Ultra-hard graphite will be able to crack diamond

Graphite squeezed between two diamond jaws at pressures of 170,000 atmospheres managed to produce a crack in the diamond. A team modelled various crystal structures that could result when graphite is compressed, and found that bct-carbon requires the least energy to form. bct-carbon’s shear strength – a measure of how difficult it is to slide the carbon layers over one another – is 17 per cent greater than that of diamond. Their findings raise the prospect of making exceptionally hard materials without extreme heating.

Computer simulations by Hui-Tian Wang at Nankai University in Tianjin, China, and colleagues have shown that the compressed material could be at least partly made of bct-carbon, which is built up from rings of four carbon atoms. Bct-carbon has attributes of both diamond, which has a cubic structure, and graphite, composed of loosely linked sheets of carbon atoms in a hexagonal lattice. In bct-carbon, layers of carbon rings are linked by strong vertical bonds.

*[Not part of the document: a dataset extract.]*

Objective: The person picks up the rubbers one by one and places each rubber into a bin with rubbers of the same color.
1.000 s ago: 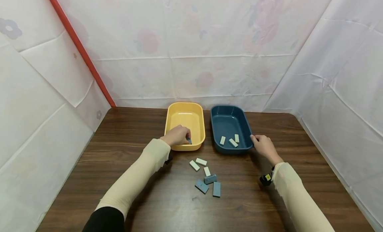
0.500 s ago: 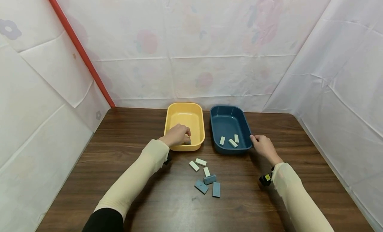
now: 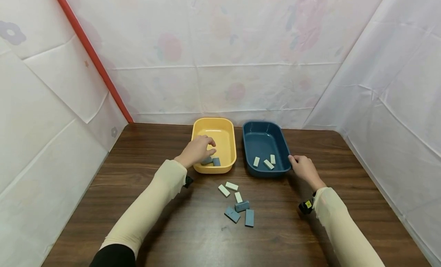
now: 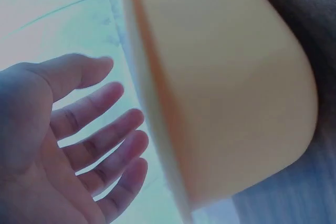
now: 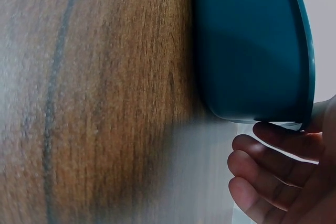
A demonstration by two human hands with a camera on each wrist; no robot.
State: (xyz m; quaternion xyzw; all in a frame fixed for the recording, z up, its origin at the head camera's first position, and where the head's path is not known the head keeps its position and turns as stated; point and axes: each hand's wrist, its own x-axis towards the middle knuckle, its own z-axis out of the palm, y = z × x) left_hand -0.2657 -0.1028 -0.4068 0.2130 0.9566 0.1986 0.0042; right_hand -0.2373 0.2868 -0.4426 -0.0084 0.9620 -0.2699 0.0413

Physics Review B- Ab initio study of the formation of transparent carbon under pressure

A body-centered tetragonal carbon (bct-carbon) allotrope has been predicted to be a transparent carbon polymorph obtained under pressure. The structural transition pathways from graphite to diamond, M-carbon, and bct-carbon are simulated and the lowest activation barrier is found for the graphite-bct transition. Furthermore, bct-carbon has a higher shear strength than diamond due to its perpendicular graphenelike structure. Our results provide a possible explanation for the formation of a transparent carbon allotrope via the cold compression of graphite. We also verify that this allotrope is hard enough to crack diamond.